Because I took on this project with an unbiased perspective, this book was a true investigation on my part—a pure learning experience. This was not an attempt to justify some preconceived theory on my part. Each avenue I explored seemed plausible at first. Some paths led to likely threats to our very existence, like artificial intelligence, which I now believe to be our greatest existential threat (a surprise to me.) On the other hand, nanotechnology, the branch of technology focusing on dimensions of less than the width of a human hair, could be either an existential threat or the savior of humankind.

Surprises

There were a great many more surprises and unexpected paths to follow. Here are a few:

  • I learned how brilliant and correct Darwin was for all the right reasons.

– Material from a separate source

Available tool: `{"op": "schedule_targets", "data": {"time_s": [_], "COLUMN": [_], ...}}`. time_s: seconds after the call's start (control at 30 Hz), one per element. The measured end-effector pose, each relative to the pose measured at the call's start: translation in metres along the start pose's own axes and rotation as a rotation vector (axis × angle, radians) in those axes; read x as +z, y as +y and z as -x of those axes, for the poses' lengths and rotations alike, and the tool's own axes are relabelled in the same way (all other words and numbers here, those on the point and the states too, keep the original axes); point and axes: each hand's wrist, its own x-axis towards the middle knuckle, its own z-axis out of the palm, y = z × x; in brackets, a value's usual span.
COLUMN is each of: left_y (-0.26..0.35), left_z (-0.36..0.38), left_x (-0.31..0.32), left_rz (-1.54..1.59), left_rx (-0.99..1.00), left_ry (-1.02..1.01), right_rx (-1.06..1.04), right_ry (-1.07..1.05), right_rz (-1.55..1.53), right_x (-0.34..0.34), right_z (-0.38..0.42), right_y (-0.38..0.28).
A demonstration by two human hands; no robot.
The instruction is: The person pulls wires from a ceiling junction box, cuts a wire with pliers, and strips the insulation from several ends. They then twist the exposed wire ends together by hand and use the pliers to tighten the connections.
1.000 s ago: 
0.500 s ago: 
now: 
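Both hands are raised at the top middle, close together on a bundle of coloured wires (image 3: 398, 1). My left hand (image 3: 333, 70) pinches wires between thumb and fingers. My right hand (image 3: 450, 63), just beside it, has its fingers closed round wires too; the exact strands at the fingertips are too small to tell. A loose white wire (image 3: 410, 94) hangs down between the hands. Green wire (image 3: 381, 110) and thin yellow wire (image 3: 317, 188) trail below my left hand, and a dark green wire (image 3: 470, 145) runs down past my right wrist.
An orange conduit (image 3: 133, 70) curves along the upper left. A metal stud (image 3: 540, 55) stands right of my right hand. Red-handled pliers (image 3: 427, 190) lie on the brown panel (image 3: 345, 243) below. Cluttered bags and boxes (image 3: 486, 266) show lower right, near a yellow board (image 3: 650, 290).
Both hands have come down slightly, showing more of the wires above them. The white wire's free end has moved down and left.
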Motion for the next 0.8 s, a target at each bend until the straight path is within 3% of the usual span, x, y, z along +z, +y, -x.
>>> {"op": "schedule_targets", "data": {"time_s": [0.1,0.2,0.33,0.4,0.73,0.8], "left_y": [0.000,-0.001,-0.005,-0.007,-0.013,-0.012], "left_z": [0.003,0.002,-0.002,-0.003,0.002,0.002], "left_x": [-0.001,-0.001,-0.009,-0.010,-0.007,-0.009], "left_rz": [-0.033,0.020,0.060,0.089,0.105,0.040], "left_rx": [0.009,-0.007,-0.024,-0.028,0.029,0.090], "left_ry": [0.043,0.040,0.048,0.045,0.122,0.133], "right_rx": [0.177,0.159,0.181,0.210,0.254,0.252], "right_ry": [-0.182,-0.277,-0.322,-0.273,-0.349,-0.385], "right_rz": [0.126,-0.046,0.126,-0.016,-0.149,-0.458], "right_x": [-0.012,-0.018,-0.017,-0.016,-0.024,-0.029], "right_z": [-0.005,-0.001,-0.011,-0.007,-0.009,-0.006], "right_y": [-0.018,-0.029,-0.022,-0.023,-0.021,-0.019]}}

  • I also learned how correct Jean-Baptiste Lamarck, the famous French biologist, was for all the wrong reasons.

  • Gregor Mendel led us to an understanding of genetics that is dramatically oversimplified; his work was possibly falsified, yet Mendelian genetics is still foundational.

  • Ray Kurzweil is predicting “the singularity is near.” Bill Joy is the cofounder of Sun Microsystems. They have opposite views of our future, but both are equally frightening.

  • The genome—the genetic material of an organism—is so magnificent and complicated that it may take centuries for us to fully understand it.

  • We have about the same number of genes as a mouse, but it is the epigenome—the part of the genome that regulates our genes—that really makes us human.

  • I had never heard of the “species problem” before my research. I still don’t understand it.

  • We don’t know for sure how and when Homo sapiens got here, but Svante Pääbo and his team are revolutionizing our understanding of human evolution.

  • Our main differentiator is our brain, not our upright posture. We still don’t know why the latter evolved.

  • Our tools to study the brain are brilliant examples of the epitome of evolution, but our understanding of how the brain works is still in the future.

  • CRISPR will take us closer to the Methuselarity. You will soon learn about both.

I’ll save the discussion of these and other surprises for later in the book. The overriding point is that, unlike many scientists and researchers, my perspective was in no way limited by what I already knew or, perhaps all the more important, what I expected to find.

That’s an advantage you enjoy as well. So, let’s begin our journey.